EXERCISE DESCRIPTION —
When a line below holds the string "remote", show that line.

DATA FOR THIS EXERCISE —
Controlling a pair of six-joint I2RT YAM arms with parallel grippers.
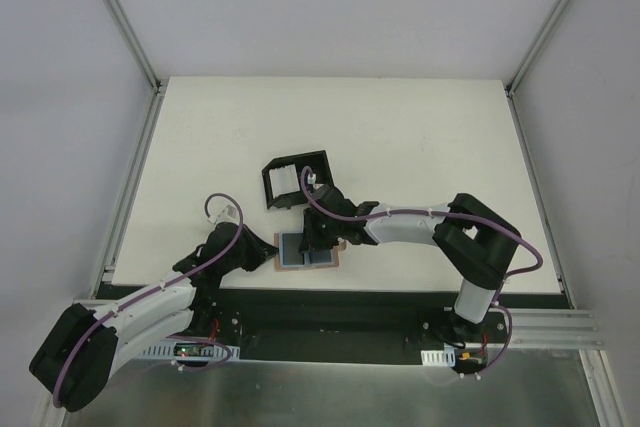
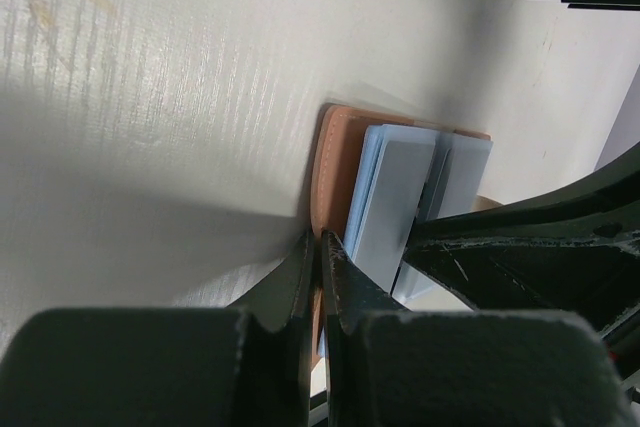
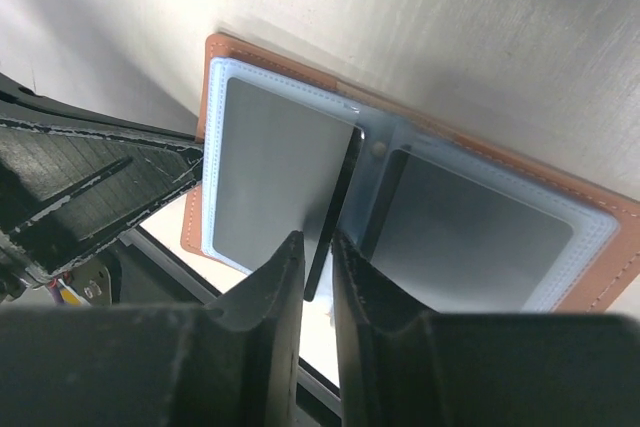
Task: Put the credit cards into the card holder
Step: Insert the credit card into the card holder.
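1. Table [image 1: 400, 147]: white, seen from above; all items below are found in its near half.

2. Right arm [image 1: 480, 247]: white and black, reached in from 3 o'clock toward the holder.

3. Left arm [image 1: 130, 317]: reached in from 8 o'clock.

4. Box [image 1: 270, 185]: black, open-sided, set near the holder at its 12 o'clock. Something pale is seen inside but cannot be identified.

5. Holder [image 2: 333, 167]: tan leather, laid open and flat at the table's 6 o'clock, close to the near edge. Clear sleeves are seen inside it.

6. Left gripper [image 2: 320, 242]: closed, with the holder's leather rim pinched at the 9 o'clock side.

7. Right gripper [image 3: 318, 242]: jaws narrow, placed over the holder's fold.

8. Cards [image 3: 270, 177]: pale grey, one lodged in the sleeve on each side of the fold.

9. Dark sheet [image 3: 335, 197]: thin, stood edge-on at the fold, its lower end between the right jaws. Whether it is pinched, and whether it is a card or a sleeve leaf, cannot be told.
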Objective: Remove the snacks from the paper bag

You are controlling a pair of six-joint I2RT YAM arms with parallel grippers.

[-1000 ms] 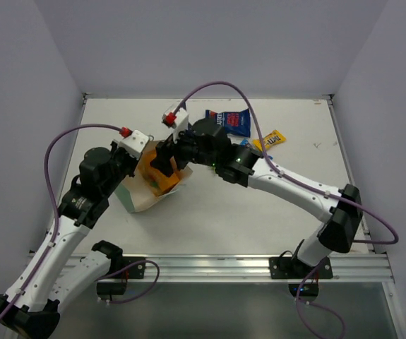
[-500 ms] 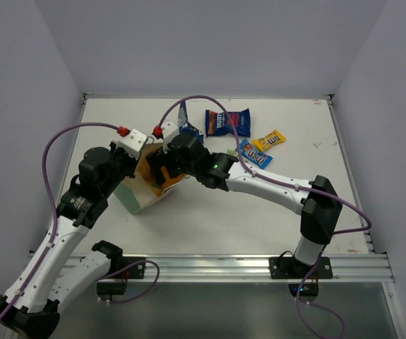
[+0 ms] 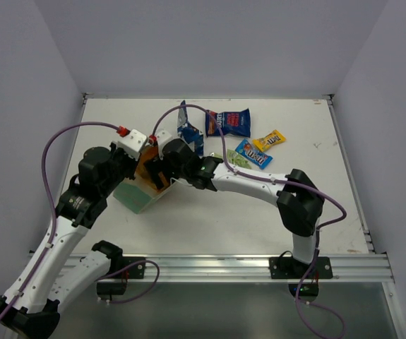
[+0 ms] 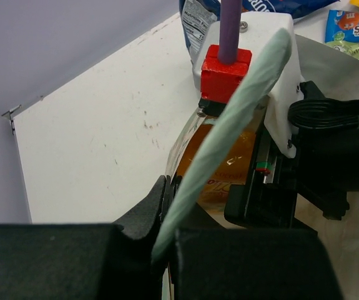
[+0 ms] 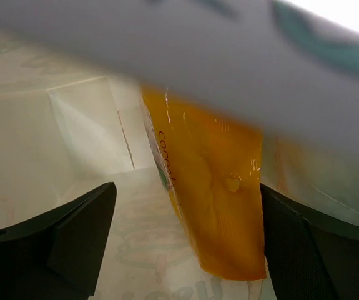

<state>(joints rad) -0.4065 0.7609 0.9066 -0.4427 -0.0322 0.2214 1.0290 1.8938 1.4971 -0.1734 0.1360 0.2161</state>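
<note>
L gripper (image 4: pixel 167 225) pinches bag (image 4: pixel 241 106) rim; R gripper (image 5: pixel 188 244), jaws wide inside, seems to straddle pouch (image 5: pixel 210 187) — next: close on it, lift out.

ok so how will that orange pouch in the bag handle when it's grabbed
The orange pouch looks like thin glossy film, so it will probably crumple and could slip. It stands on edge inside the paper bag, so a nudge may flop it over. It looks flat, so likely light.

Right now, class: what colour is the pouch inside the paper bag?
The pouch is orange; right wrist view.
</note>
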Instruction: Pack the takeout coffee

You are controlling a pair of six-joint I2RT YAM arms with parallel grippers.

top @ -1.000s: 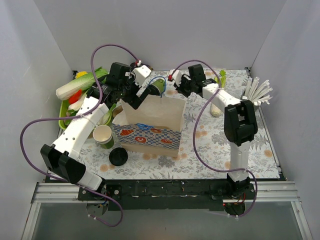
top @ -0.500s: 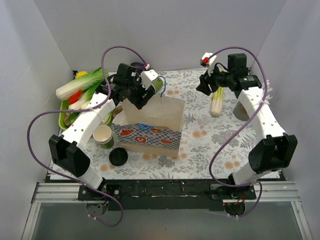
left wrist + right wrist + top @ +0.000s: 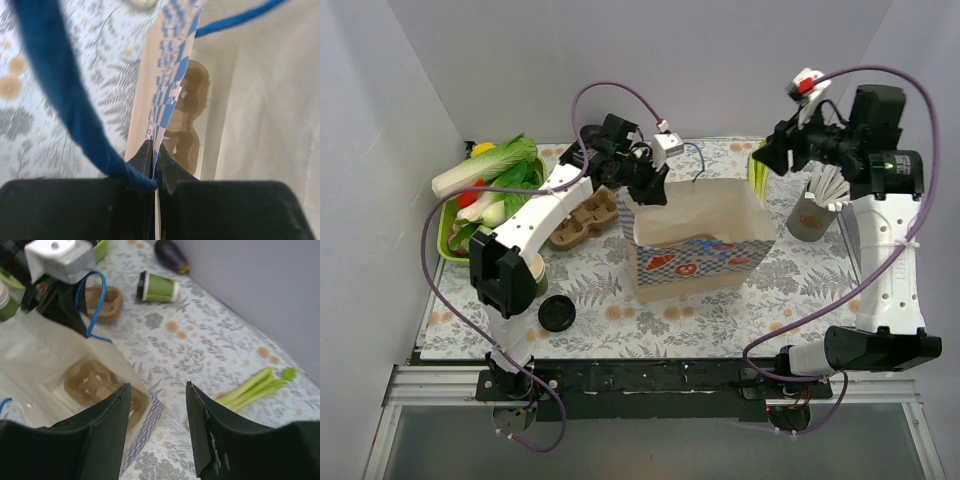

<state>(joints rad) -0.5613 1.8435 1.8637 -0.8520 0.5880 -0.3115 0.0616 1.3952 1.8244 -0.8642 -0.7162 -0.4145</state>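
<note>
Findings, left side: the left gripper is pinching the back left rim of the cream paper bag with the blue-checked band. Its jaws are fully closed on the paper. The bag's blue cord handle is running down to the fingertips. Whether the cord is also caught in the grip cannot be told, as the black fingers are filling the bottom of that wrist view.

Right side: the right gripper is hanging high over the back right of the floral-patterned counter. Its jaws are standing about half open, with nothing between them.

Task item: the small green paper cup with the round black plastic lid is lying on its side on the counter near the back wall. It is just beside a dark purple aubergine, outside the bag and apart from both grippers. From overhead, the left arm's wrist is covering that spot and the cup cannot be made out.

Other items: a brown pulp cup carrier is sitting on the bag's floor, partly cut off by the right gripper's finger. A second pulp carrier is resting on the counter just left of the bag. A loose black lid is lying near the front left. The stacked lidless green cups are half hidden behind the left arm. Green celery stalks are lying to the right.
</note>
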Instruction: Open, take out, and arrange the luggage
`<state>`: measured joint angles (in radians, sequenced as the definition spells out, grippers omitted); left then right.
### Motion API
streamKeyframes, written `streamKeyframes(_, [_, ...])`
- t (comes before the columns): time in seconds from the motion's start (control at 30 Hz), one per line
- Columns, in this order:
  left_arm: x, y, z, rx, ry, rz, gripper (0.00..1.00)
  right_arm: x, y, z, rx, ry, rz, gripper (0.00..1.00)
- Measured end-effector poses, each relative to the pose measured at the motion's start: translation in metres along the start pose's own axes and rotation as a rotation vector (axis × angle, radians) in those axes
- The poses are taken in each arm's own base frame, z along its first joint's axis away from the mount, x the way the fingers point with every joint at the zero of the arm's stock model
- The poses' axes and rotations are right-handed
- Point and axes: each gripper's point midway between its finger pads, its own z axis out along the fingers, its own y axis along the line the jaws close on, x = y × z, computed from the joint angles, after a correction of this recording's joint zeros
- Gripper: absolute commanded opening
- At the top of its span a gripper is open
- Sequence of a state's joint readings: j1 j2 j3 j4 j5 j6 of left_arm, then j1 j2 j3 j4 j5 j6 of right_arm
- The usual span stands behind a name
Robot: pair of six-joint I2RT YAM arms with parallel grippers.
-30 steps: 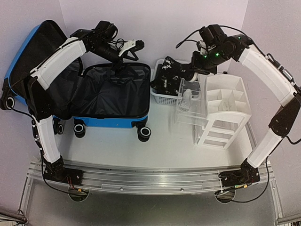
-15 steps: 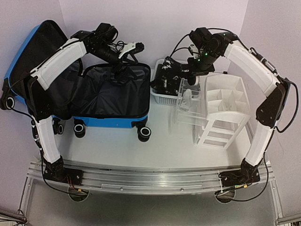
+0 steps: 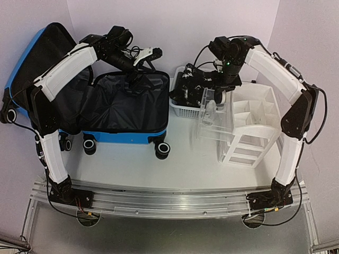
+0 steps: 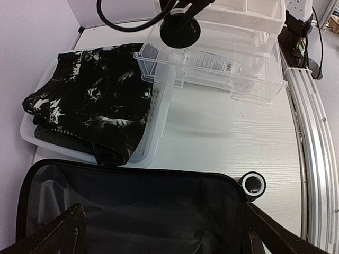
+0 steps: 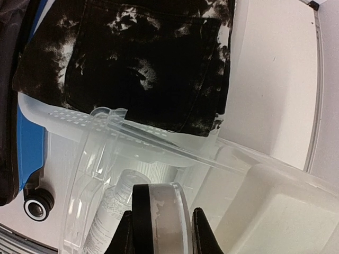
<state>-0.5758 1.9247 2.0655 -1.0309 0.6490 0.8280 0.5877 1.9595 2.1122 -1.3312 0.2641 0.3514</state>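
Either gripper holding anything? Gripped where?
Right gripper pinches a round black-and-grey disc across its two flat faces, rim showing between the fingers. Left gripper is open, holding nothing.

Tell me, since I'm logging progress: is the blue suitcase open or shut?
Open: the suitcase lies unzipped, lid swung back to the left, black lining exposed.

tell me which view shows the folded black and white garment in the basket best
The left wrist view: the whole garment shows, folded, lying in the white basket. The right wrist view shows it close but cropped at the top edge. The top view shows it small, with little detail.
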Motion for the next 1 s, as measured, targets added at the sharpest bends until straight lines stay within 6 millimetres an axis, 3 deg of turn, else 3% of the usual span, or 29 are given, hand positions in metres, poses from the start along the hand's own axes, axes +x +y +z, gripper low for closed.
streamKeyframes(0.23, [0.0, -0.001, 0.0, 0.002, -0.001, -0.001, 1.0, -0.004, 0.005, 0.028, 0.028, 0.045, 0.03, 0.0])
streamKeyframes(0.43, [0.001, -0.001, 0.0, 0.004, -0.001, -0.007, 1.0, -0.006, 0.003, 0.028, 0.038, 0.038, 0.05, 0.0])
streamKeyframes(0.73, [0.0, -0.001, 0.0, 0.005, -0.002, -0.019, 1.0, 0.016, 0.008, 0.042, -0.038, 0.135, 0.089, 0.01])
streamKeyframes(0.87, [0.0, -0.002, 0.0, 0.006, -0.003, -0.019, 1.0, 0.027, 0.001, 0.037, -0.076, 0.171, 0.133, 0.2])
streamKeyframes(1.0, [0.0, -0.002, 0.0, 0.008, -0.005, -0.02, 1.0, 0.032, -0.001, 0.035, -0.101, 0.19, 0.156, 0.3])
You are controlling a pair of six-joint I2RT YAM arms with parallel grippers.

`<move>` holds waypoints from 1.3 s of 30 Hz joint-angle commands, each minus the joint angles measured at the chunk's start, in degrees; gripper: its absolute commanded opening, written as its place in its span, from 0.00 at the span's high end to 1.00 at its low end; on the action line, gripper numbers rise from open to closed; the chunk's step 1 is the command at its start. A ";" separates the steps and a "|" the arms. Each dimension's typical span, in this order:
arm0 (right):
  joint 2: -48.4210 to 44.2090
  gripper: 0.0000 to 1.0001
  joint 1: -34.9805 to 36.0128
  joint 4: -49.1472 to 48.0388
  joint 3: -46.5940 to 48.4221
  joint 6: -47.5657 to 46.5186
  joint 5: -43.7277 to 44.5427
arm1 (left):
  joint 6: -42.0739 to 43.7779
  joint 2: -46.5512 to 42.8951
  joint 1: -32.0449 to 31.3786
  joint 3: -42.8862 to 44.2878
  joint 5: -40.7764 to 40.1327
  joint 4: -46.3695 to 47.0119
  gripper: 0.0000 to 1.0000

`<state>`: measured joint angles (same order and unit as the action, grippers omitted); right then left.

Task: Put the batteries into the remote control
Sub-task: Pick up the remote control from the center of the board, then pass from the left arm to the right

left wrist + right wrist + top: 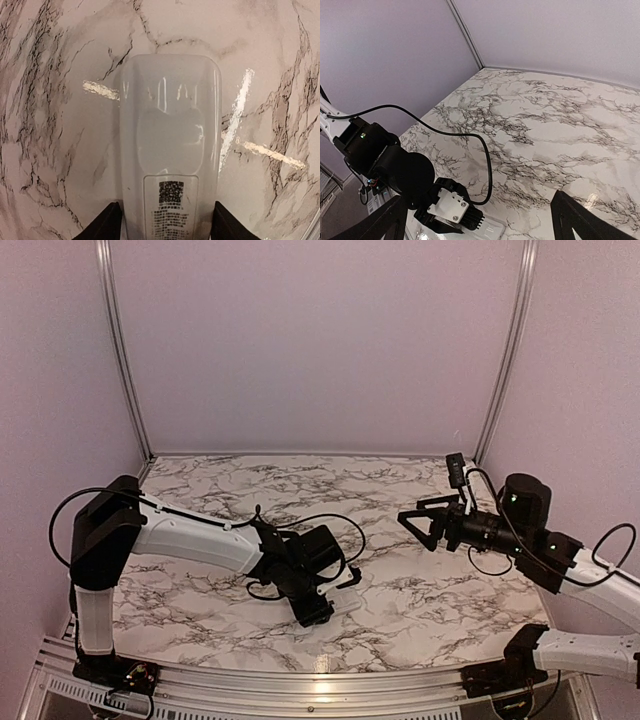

SOLVED PROBLEM —
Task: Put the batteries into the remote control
Sub-task: Pick up the remote control from the center of the board, then pass from the left arm to the right

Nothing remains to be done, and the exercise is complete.